PROBLEM REQUIREMENTS: The required answer is the count of lines in the records that contain "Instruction", with no other text.

RECORDS FOR THIS EXERCISE:

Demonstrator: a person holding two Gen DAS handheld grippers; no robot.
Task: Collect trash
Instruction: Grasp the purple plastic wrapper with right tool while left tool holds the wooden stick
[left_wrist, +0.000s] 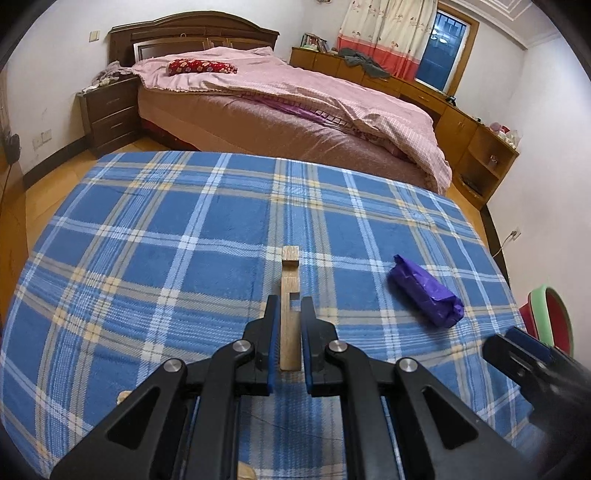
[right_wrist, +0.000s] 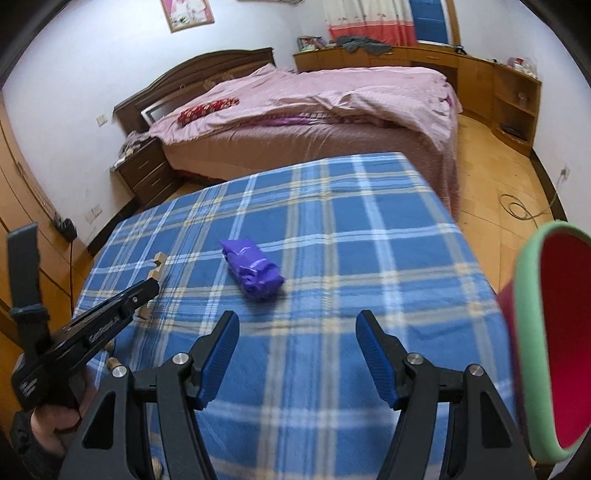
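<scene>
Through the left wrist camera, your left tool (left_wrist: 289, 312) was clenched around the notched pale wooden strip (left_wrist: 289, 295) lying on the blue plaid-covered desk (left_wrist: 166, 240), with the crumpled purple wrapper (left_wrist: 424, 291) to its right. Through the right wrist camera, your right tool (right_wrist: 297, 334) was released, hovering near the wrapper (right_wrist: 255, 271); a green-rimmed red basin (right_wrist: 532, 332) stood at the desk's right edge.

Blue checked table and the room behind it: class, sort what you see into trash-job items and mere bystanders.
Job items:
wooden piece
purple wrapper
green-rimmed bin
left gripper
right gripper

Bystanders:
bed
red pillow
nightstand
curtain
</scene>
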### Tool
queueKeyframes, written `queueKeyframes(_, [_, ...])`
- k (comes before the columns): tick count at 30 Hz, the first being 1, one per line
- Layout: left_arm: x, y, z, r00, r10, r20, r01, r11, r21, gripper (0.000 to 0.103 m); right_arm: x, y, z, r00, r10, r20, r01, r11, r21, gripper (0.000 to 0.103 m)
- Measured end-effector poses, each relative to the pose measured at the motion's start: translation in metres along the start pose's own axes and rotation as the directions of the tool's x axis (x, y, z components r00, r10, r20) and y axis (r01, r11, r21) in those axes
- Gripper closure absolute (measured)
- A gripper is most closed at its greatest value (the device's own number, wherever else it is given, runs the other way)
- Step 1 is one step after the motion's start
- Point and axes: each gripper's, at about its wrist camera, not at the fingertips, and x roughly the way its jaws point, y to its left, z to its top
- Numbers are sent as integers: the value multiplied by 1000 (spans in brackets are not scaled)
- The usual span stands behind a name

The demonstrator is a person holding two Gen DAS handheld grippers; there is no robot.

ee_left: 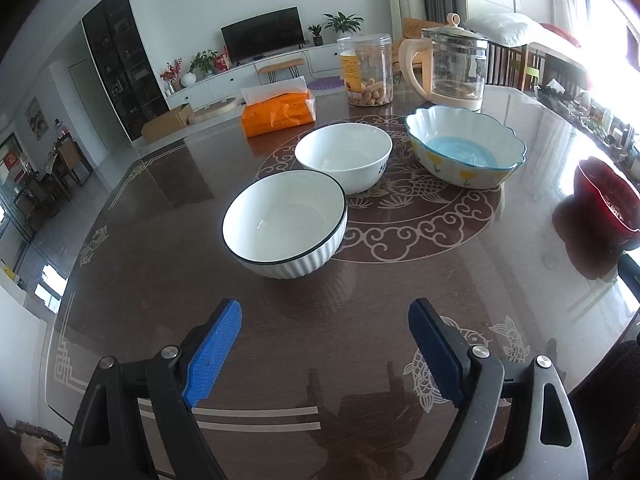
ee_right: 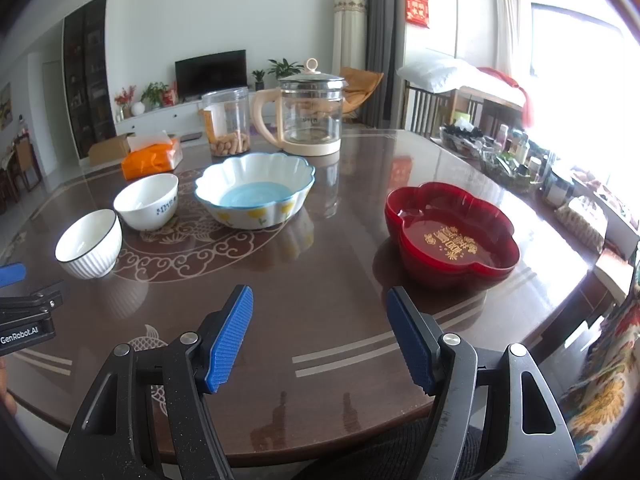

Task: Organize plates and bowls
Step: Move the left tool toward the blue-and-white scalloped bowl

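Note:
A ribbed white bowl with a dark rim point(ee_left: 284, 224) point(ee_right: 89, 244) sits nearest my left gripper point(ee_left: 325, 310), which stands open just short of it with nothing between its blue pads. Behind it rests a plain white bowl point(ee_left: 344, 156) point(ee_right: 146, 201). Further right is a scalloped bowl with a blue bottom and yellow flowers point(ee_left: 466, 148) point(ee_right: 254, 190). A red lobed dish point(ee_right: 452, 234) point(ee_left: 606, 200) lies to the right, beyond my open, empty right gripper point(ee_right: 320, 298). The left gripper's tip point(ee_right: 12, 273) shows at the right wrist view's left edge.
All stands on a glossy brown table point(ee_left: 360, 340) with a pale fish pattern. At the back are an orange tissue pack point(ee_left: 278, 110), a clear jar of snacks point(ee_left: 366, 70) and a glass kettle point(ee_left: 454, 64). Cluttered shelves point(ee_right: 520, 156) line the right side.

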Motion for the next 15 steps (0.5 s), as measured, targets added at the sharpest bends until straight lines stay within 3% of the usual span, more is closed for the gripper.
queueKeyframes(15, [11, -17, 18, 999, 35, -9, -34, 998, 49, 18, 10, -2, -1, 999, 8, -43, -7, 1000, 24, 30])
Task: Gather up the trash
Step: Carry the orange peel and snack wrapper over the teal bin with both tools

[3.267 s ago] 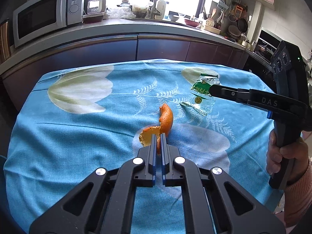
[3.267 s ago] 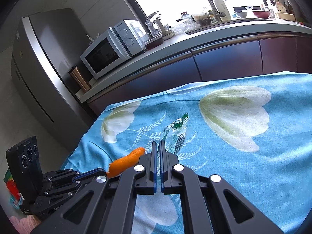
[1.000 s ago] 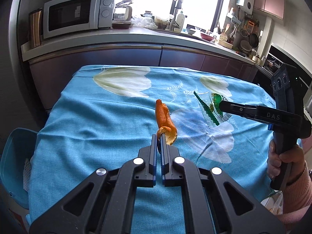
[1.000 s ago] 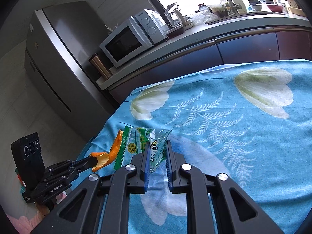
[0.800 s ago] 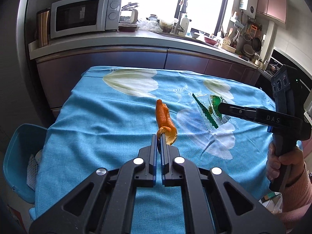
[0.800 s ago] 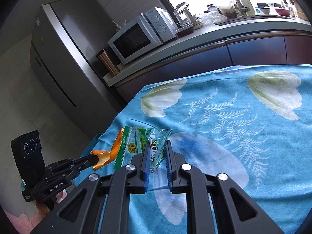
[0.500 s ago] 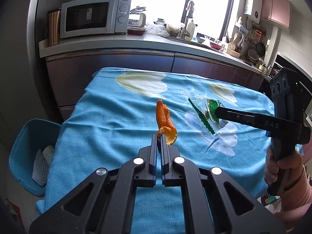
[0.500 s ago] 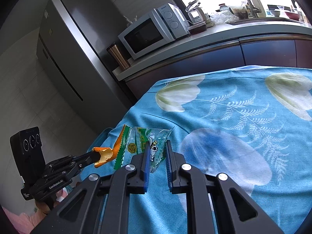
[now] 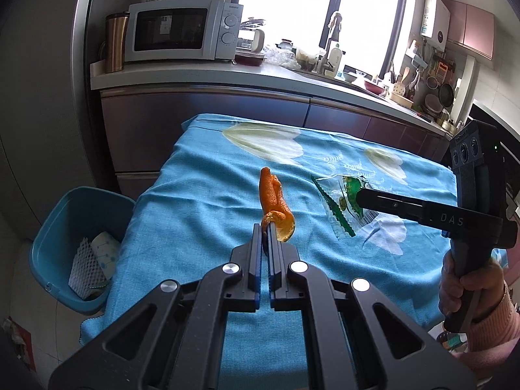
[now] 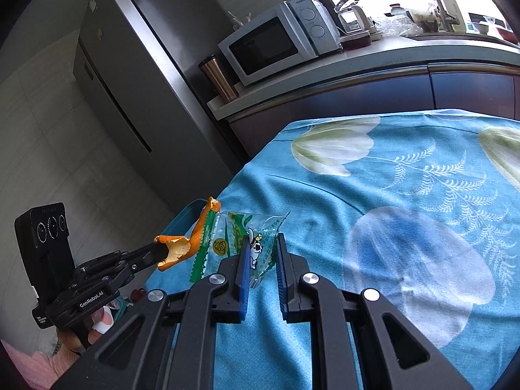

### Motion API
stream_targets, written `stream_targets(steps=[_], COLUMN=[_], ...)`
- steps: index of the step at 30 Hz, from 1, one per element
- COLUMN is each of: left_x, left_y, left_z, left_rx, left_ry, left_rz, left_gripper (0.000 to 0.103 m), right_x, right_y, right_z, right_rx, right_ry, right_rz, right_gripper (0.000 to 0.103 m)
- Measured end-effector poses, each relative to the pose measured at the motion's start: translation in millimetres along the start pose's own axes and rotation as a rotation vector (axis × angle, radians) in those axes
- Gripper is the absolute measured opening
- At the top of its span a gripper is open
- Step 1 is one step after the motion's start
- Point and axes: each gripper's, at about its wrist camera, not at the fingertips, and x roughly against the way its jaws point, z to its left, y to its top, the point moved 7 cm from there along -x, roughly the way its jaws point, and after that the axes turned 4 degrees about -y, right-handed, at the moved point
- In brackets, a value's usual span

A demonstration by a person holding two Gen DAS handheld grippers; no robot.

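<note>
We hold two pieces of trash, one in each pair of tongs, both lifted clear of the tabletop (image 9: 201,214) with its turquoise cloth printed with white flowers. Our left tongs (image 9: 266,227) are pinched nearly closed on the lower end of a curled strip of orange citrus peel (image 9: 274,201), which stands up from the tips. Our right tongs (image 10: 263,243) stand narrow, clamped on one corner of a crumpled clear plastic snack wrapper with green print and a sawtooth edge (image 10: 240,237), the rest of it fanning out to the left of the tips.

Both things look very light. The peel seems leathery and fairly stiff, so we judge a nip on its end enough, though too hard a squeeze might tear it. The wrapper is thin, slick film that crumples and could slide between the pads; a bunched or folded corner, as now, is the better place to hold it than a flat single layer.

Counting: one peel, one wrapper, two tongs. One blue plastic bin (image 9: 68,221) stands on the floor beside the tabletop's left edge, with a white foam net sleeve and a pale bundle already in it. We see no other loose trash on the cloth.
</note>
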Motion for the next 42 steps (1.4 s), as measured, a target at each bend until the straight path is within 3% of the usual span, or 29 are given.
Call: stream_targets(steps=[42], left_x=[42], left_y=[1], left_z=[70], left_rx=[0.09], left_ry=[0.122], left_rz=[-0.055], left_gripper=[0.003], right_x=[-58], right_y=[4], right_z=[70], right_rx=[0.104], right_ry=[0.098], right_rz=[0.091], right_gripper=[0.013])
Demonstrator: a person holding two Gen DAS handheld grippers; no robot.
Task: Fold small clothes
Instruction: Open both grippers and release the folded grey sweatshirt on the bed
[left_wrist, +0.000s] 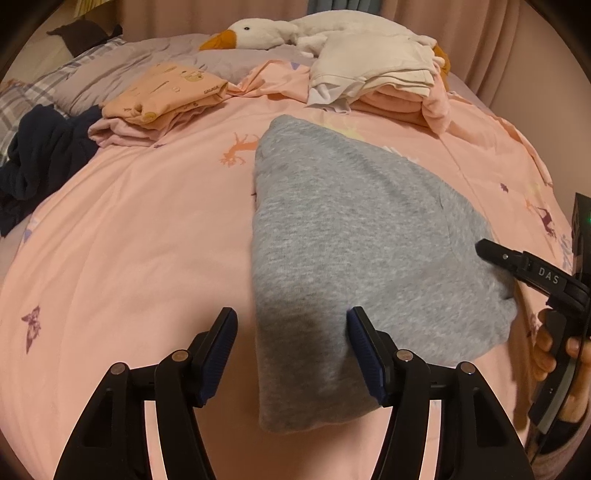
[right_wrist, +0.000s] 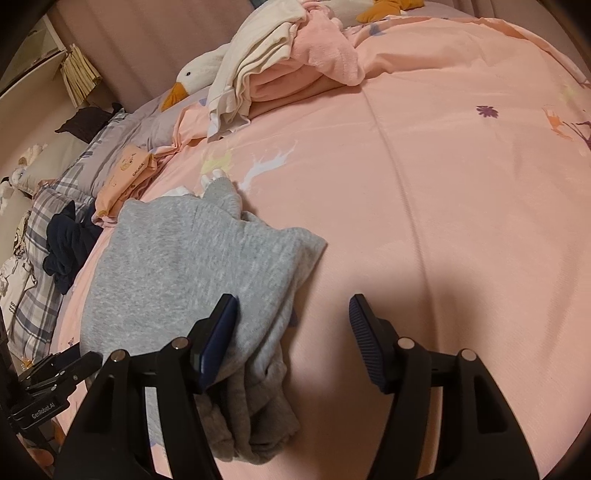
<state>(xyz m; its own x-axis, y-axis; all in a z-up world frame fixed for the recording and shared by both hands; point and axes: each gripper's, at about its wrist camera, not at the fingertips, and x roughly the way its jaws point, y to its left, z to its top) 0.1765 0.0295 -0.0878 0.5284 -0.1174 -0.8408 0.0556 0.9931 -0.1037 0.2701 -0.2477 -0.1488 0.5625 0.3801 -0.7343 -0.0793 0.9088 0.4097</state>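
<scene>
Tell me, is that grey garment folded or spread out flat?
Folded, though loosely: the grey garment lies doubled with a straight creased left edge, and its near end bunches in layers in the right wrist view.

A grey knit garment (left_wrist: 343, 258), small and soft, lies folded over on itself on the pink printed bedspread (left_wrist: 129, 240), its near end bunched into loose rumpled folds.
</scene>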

OUTPUT FOR THIS TASK: 2